1) Nella sala di attesa
L'esame che il selezionatore vi fa spesso comincia da qui, anche se sono
in pochi ad accorgersene. Come siete seduti, cosa guardate, che libro o
rivista state leggendo, quante volte guardate l'orologio... sono tutti elementi
che parlano già di voi. Il mio consiglio? Non rilassatevi neanche
nella sala di aspetto ed intrattenetevi leggendo qualcosa di impegnato.
Va bene anche Il Sole 24 Ore ma, sin dall'anticamera, dimostrate di essere
persone interessanti ed interessate a ciò che vi circonda.
2) Entrare nella stanza
- E' importante salutare con cordialità
e stringere la mano in modo deciso e sicuro. Evitate
la mano "floscia", sinonimo di una persona poco volitiva
e poco interessata a chi ha davanti.
- Se la sedia è distante dalla scrivania del selezionatore, non la
avvicinate: è un trucco per leggere il linguaggio del vostro corpo.
Rimanete dove hanno collocato la sedia
ed assumete una posizione rilassata.
3) La posizione sulla sedia
Dovrà essere rilassata ma non sbracata. Da
evitare le gambe incrociate sotto la sedia o le gambe unite vicine
con le mani sul grembo perchè denotano scarso interesse o timore
reverenziale verso chi si ha davanti. La posizione con gambe incrociate
e schiena dritta è la migliore.
4) Durante il colloquio
- Non siate evasivi a nessuna domanda e rispondete sempre.
- Non agitatevi e non accettate provocazioni.

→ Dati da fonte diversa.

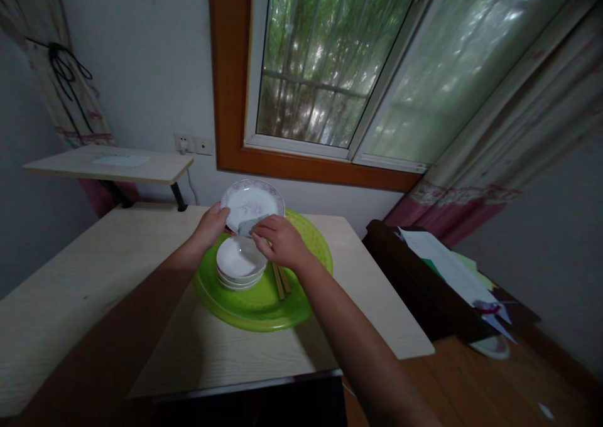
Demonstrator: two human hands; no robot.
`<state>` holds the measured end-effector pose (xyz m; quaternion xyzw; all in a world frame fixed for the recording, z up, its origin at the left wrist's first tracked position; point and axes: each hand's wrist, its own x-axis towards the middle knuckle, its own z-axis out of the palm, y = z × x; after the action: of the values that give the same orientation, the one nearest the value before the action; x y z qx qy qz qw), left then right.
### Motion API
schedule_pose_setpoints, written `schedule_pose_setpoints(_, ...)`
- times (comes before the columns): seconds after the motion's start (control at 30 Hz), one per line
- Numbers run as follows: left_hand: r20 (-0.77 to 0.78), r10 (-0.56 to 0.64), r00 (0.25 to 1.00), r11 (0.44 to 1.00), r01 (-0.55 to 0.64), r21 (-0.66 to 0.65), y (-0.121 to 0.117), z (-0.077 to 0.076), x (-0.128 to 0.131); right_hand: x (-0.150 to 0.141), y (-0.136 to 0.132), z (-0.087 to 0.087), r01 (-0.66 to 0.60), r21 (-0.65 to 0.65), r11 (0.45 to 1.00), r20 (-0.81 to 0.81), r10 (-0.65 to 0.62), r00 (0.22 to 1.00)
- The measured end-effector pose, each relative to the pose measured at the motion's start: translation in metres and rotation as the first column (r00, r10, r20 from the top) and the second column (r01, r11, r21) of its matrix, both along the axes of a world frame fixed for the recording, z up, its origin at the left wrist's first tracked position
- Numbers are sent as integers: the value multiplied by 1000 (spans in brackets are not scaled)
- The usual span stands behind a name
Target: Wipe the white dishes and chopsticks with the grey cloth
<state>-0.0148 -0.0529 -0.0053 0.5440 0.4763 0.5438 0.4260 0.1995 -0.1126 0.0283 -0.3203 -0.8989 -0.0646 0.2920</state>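
Note:
My left hand grips the left edge of a white plate with a patterned rim, tilted up above a green tray. In my right hand is a greyish cloth, its fingers closed on it and pressing it against the lower part of the plate. A stack of several white bowls stands on the tray below the plate. Several wooden chopsticks lie beside the bowls, partly hidden by my right hand and wrist.
The tray rests on a pale wooden table. A small raised shelf with a paper on it stands at the back left. Behind is a window with curtains. Right of the table, papers lie on a dark brown piece of furniture.

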Motion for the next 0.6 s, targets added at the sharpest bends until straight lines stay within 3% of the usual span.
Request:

Esiste un tipo di colloquio,
il cosiddetto "colloquio stress" che ha l'obiettivo di creare
disagio nel candidato e verificare quanto questo riesce a reggere lo stress.

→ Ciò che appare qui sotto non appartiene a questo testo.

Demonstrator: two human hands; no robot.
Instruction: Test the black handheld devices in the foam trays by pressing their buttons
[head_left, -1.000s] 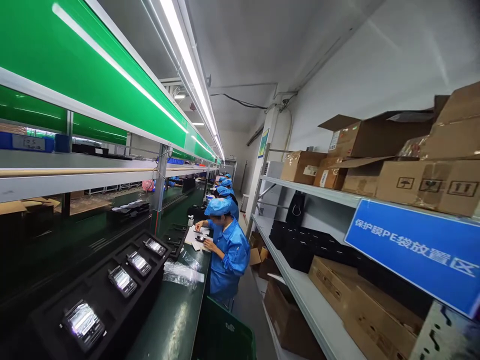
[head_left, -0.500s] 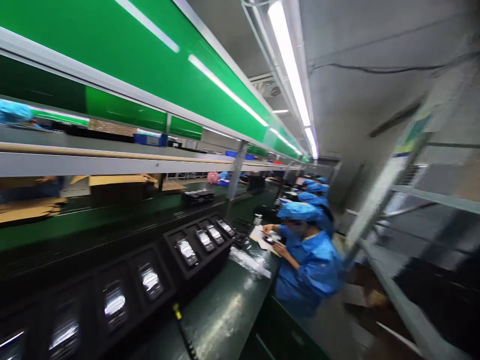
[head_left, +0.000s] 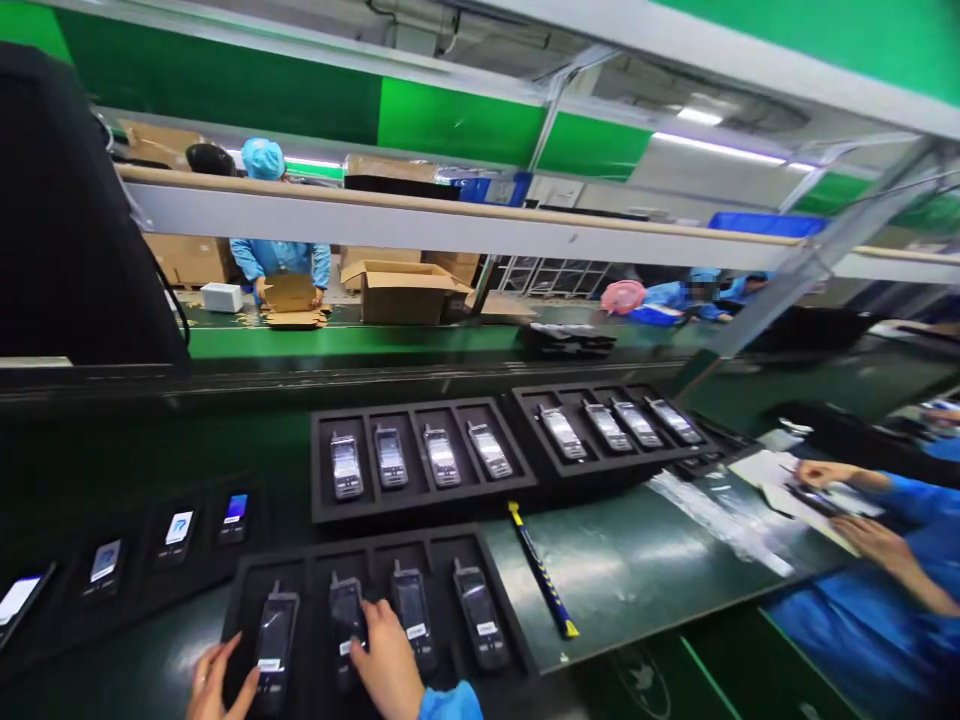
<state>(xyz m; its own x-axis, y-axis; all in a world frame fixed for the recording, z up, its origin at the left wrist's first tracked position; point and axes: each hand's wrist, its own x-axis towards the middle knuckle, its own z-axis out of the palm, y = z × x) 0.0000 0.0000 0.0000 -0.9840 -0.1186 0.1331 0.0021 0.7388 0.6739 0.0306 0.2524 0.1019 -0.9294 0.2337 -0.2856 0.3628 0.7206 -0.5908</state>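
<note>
A black foam tray (head_left: 315,548) in front of me holds a row of handheld phones with stubby antennas. Beside the leftmost handheld phone (head_left: 276,635) is my left hand (head_left: 214,685), its fingers apart and the thumb at the phone's edge. My right hand (head_left: 391,660) rests against the right side of the second handheld phone (head_left: 346,625), thumb and forefinger apart. That phone lies in its slot. To its right lie a third handheld phone (head_left: 412,612) and a fourth handheld phone (head_left: 480,612), both with white labels.
Behind stand a second phone tray (head_left: 420,500) and a third tray (head_left: 622,462). At left, a dark tray (head_left: 202,560) carries phones with lit screens. A yellow-and-black strip (head_left: 541,570) lies on the bench (head_left: 622,590). A co-worker's hands (head_left: 862,510) are at right; a monitor (head_left: 67,220) stands left.
My view has swung left and down, away from the aisle. Both my hands and the front tray have come into view; the co-worker now sits at the right edge.
</note>
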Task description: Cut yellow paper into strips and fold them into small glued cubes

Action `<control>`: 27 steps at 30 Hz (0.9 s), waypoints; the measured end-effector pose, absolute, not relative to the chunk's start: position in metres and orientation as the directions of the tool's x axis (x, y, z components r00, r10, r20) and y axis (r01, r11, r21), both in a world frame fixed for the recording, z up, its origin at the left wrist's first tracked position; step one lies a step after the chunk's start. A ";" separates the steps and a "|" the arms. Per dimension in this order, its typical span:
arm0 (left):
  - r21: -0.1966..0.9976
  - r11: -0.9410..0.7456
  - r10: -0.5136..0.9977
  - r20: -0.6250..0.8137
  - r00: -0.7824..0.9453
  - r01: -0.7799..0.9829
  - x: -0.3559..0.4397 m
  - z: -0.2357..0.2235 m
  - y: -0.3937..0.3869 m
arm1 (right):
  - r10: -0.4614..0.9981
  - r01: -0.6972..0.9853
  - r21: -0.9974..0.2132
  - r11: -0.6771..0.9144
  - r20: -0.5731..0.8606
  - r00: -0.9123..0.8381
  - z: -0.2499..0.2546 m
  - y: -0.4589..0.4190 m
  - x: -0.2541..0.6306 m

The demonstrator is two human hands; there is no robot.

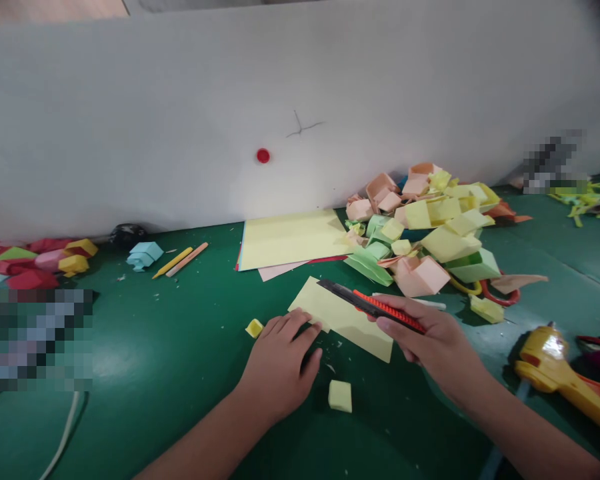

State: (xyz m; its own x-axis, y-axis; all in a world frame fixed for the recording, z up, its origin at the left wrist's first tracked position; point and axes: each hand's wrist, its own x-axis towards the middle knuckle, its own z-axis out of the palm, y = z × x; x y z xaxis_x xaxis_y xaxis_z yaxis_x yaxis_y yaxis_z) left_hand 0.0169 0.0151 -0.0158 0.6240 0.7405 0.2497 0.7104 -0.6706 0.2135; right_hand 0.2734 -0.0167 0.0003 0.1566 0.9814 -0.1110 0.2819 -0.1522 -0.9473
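the right hand [433, 338] is closed around the cutter [375, 307], over the pale yellow paper [363, 335] on the green table [180, 340]; the cutter's long axis runs four to ten o'clock, blade toward ten. the paper lies nearly parallel. the left hand [284, 365], palm down and half open, rests fingertips on the paper's nine-o'clock edge.

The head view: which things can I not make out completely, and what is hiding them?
All in the head view:
Flat pale yellow paper piece: part hidden under the left hand.
Black-and-orange plastic cutter: underside hidden by the right hand.
Yellow plastic glue gun: end cut off by right picture edge.
Greyish thing, far left: identity lost in pixelation.
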 end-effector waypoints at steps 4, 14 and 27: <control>0.205 -0.668 0.744 0.170 0.647 0.715 0.017 -0.013 0.015 | 0.981 0.267 -0.951 -0.156 -0.117 0.156 0.000 -0.016 0.272; 0.174 -0.756 0.650 0.083 0.756 0.631 0.017 -0.004 0.012 | 0.985 0.266 -0.954 -0.140 -0.106 0.136 0.002 -0.018 0.272; 0.305 -0.727 0.669 0.116 0.734 0.615 0.015 -0.003 0.012 | 0.986 0.292 -0.948 -0.123 -0.082 0.146 0.001 -0.017 0.272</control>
State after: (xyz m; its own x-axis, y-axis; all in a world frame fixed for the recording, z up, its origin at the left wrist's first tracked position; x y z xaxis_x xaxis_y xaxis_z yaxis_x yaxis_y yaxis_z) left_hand 0.0147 0.0124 -0.0031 0.7337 0.6695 0.1161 0.6151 -0.7270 0.3050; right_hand 0.2722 -0.0169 0.0008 0.1460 0.9859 -0.0824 0.2923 -0.1226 -0.9484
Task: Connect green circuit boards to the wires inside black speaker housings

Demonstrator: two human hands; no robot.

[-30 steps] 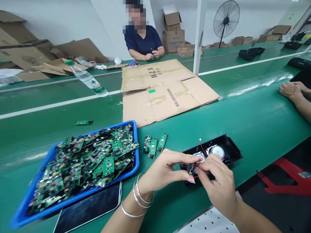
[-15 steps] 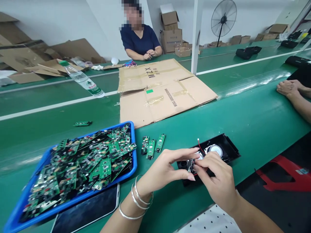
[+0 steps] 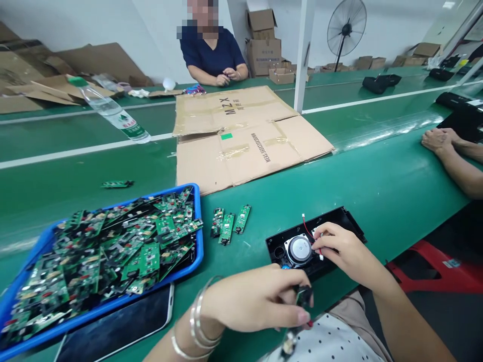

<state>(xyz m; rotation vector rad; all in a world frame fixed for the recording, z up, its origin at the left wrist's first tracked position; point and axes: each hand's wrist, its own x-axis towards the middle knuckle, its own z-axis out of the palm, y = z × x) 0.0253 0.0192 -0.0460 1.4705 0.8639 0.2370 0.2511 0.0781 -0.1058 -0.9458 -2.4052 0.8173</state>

In questa occasione dovrete mantenere sempre la calma, dimostrando costante
padronanza di voi stessi.
- Non mentire mai; una piccola bugia potrebbe farvi contraddire successivamente
e questo non sfuggirebbe al selezionatore.

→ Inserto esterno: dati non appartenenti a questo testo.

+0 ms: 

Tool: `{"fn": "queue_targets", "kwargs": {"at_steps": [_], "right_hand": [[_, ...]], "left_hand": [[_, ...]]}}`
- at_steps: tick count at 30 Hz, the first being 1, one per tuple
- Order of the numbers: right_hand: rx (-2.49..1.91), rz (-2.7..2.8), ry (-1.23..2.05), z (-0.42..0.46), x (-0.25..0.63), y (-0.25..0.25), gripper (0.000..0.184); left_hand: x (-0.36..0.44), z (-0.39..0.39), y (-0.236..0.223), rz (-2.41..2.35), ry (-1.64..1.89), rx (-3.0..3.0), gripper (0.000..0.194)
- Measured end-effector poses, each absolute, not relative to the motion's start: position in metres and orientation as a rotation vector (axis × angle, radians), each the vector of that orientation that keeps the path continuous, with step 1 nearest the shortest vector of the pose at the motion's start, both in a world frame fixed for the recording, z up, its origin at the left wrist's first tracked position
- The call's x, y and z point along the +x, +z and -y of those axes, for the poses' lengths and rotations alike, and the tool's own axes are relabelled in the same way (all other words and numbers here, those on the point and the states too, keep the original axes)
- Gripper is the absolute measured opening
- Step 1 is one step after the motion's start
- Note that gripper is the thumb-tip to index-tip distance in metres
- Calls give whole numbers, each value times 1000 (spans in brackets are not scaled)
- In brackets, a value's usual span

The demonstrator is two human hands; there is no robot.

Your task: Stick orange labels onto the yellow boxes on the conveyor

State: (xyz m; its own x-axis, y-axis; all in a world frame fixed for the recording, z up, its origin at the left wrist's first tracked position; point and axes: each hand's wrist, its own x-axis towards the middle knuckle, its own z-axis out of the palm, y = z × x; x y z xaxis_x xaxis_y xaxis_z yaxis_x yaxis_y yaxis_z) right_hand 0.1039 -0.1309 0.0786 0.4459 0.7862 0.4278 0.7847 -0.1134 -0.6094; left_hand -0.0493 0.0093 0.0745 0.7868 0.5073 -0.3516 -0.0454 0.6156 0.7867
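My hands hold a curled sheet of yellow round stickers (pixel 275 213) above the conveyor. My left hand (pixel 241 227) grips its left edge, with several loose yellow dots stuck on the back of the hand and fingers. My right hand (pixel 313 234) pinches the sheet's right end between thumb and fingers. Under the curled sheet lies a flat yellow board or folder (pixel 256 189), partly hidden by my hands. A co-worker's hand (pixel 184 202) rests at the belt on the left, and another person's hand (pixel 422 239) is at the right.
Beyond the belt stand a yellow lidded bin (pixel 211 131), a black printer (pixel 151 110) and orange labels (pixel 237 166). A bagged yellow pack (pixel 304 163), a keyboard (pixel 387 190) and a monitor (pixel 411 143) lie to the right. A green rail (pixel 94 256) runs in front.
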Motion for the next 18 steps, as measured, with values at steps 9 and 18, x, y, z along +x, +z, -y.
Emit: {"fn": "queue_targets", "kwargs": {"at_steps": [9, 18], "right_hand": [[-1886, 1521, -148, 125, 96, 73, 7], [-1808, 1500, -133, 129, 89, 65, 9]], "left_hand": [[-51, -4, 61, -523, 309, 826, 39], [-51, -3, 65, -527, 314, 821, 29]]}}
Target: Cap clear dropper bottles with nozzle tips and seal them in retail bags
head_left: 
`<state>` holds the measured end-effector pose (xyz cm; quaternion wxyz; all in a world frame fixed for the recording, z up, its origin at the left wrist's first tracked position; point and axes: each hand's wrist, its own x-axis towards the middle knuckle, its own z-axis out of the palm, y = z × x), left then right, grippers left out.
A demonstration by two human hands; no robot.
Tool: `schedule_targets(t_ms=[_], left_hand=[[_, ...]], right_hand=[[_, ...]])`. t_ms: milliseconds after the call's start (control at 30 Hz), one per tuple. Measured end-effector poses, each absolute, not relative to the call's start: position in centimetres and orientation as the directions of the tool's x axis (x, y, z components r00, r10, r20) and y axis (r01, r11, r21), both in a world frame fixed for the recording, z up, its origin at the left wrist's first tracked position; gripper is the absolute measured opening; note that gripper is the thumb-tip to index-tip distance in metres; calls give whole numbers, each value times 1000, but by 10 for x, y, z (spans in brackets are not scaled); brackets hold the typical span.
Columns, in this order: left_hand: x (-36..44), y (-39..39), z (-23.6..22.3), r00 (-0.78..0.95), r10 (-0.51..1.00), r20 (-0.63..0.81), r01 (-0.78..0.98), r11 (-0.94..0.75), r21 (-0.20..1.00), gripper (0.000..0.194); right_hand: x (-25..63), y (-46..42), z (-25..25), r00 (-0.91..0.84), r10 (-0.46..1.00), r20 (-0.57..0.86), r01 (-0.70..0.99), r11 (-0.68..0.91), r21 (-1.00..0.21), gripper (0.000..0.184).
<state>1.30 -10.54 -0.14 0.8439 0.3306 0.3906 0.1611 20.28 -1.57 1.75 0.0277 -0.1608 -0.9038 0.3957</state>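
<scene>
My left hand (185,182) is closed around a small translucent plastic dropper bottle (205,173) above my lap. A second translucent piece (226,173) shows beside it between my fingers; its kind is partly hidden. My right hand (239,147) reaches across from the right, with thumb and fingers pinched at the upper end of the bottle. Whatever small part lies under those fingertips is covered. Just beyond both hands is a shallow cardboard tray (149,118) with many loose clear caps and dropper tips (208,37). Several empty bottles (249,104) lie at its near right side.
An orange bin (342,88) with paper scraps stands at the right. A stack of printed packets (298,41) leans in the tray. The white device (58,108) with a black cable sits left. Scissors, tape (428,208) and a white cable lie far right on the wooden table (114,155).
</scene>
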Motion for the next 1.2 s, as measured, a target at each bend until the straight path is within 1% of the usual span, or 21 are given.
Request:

Ricordate anche di presentarvi con un look adeguato all'azienda presso la
quale state andando a fare il colloquio. Evitate abiti troppo eleganti,
decisamente fuori luogo per un colloquio e, nelle donne, sono rigorosamente
bandite minigonne, tacchi a spillo o abiti scollati perchè dovete
puntare tutto solo sulla vostra professionalità. L'ideale è
il classico tailleur, preferibilmente nei colori pastello, perchè
"rilassano" l'interlocutore. Da evitare colori forti come il rosso
o il fucsia ed un trucco troppo pesante.